───── THE INPUT ─────

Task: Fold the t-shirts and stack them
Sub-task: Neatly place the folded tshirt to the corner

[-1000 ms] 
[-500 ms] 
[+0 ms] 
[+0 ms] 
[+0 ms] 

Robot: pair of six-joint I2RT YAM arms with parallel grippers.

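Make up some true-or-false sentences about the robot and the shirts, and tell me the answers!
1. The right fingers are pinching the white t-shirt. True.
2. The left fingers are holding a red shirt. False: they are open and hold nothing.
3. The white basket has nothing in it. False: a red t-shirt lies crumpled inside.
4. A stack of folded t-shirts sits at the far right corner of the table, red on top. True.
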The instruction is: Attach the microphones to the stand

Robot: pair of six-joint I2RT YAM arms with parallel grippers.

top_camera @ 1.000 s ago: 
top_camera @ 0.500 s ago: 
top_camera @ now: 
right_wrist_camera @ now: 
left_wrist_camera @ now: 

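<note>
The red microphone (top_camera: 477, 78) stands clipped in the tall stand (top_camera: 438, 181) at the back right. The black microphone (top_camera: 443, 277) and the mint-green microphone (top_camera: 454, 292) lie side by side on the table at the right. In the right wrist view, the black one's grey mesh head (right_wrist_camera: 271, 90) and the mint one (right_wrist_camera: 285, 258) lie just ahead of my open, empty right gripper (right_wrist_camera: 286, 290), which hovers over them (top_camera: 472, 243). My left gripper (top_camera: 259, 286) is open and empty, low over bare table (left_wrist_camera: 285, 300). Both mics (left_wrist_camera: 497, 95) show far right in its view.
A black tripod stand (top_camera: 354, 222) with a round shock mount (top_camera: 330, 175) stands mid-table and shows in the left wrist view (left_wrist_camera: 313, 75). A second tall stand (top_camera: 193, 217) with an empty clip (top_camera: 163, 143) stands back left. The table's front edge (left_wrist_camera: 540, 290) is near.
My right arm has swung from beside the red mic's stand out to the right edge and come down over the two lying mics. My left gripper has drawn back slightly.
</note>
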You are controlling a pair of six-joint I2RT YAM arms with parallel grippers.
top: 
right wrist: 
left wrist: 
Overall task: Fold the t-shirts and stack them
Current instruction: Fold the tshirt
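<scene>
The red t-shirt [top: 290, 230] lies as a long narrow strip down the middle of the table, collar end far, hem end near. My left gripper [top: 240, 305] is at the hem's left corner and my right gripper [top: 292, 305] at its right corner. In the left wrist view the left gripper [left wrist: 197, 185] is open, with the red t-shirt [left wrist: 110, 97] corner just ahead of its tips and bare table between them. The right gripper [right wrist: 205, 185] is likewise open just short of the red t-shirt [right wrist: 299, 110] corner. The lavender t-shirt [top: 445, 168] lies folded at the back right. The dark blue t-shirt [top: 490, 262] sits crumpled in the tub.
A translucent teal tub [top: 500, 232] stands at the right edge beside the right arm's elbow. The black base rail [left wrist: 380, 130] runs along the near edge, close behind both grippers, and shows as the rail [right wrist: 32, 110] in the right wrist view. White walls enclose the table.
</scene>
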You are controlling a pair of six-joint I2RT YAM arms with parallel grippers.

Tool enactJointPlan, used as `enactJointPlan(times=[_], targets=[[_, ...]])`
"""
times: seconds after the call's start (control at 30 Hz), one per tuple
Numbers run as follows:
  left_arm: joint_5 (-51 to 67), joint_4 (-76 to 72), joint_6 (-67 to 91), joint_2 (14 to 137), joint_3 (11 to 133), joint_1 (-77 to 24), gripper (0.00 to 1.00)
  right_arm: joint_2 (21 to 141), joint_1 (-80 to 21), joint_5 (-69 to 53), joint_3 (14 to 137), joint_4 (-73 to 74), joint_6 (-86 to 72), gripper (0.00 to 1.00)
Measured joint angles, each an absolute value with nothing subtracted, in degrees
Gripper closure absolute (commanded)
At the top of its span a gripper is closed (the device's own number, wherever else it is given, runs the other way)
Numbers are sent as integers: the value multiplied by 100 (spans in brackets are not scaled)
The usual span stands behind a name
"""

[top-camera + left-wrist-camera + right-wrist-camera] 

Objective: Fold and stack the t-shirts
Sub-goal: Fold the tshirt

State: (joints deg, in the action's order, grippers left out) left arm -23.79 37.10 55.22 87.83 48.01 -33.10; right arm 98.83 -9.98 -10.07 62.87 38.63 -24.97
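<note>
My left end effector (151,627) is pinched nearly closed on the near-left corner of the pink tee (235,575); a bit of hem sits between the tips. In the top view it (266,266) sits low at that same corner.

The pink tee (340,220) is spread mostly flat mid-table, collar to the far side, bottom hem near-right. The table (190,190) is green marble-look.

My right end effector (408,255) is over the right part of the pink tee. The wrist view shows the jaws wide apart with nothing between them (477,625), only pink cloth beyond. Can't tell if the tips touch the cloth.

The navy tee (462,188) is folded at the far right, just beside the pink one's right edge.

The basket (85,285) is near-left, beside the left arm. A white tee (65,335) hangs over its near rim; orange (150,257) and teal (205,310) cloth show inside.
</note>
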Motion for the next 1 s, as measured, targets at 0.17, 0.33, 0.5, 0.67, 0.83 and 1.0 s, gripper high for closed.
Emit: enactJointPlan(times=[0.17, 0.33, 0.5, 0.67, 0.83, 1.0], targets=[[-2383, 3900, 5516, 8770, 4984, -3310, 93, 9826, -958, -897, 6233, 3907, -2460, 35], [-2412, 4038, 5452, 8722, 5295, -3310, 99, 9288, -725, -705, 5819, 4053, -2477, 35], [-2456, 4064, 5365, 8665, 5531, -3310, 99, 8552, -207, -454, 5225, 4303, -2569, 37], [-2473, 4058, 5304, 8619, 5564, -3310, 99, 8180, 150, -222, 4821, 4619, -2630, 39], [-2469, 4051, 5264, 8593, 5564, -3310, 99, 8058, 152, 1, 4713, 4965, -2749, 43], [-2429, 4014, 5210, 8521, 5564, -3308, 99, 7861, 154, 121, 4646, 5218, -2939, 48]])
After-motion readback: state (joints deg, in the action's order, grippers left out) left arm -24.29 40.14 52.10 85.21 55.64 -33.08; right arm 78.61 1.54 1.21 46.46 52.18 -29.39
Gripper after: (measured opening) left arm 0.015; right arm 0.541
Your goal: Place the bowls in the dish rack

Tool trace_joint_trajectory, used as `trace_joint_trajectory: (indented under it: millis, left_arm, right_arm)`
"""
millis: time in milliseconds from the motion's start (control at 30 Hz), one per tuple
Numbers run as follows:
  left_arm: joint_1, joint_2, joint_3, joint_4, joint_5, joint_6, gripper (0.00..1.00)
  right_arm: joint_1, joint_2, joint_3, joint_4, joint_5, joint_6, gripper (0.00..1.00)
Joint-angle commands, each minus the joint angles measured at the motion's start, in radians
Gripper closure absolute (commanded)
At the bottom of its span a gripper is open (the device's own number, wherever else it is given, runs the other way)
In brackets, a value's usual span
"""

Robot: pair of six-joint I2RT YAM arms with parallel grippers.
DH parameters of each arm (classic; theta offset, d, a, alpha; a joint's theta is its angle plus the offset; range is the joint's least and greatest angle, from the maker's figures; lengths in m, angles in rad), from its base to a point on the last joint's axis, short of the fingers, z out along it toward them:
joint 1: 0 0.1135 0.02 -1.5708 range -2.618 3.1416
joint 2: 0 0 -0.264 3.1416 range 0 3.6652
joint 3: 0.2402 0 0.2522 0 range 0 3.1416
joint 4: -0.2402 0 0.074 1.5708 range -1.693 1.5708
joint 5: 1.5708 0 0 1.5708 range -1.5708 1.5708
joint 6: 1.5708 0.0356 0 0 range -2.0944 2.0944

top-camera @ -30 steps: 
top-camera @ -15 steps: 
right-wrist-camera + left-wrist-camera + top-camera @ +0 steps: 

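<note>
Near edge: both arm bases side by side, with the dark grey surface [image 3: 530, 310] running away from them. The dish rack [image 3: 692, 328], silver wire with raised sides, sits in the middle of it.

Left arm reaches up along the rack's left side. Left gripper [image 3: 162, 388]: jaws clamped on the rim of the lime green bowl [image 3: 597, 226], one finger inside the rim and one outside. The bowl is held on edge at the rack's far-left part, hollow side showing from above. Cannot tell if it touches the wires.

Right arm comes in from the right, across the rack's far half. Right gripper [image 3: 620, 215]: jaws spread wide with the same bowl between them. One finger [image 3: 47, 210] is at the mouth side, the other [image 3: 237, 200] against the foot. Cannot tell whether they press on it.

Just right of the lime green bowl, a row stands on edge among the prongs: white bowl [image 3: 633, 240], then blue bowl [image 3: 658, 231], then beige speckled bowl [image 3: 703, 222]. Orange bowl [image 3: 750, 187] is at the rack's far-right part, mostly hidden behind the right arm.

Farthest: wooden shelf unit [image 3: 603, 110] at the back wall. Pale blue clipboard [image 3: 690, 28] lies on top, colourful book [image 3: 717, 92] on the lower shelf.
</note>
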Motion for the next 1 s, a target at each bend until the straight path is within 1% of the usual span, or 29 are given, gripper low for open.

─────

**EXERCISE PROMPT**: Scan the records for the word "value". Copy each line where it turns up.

**RESULT OF THIS TASK**:
Measured joint angles, each an absolute value with nothing subtracted, in degrees
Numbers are sent as integers: the value multiplied by 100 (spans in brackets are not scaled)
In brackets, a value's usual span

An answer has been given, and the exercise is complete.